*Exercise goal*. Please restate the data word for word.

——

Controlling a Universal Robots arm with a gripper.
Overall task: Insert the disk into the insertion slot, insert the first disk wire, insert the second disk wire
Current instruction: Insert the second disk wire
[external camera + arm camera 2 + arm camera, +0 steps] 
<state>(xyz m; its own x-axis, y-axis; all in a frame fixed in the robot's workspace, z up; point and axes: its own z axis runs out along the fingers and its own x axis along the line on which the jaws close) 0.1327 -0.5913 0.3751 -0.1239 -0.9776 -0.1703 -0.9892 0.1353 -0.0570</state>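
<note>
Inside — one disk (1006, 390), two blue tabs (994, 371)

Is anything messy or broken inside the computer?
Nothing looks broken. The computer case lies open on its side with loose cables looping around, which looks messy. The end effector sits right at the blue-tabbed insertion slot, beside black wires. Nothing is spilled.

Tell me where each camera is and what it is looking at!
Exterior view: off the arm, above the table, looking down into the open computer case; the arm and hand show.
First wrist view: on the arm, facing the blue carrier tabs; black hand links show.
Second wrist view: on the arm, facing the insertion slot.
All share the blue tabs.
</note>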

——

*Response to this task*.
Controlling a Universal Robots arm with a gripper.
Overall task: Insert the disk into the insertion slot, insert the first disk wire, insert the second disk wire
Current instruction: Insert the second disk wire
[external camera + arm camera 2 + arm camera, +0 steps] 
<state>(xyz m; its own x-axis, y-axis; all in a frame fixed in the robot's workspace, z up; point and axes: its own z axis runs out along the fingers and its own x axis along the line on which the jaws close) 0.1327 -0.5913 0.3751 -0.1239 -0.9776 -0.1703 -0.9892 0.1353 -0.0570</state>
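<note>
Inside — one disk (1006, 390), two blue tabs (994, 371)

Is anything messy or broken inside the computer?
Nothing looks broken. The computer case lies open on its side with loose cables looping around, which looks messy. The end effector sits right at the blue-tabbed insertion slot, beside black wires. Nothing is spilled.

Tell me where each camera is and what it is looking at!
Exterior view: off the arm, above the table, looking down into the open computer case; the arm and hand show.
First wrist view: on the arm, facing the blue carrier tabs; black hand links show.
Second wrist view: on the arm, facing the insertion slot.
All share the blue tabs.
</note>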

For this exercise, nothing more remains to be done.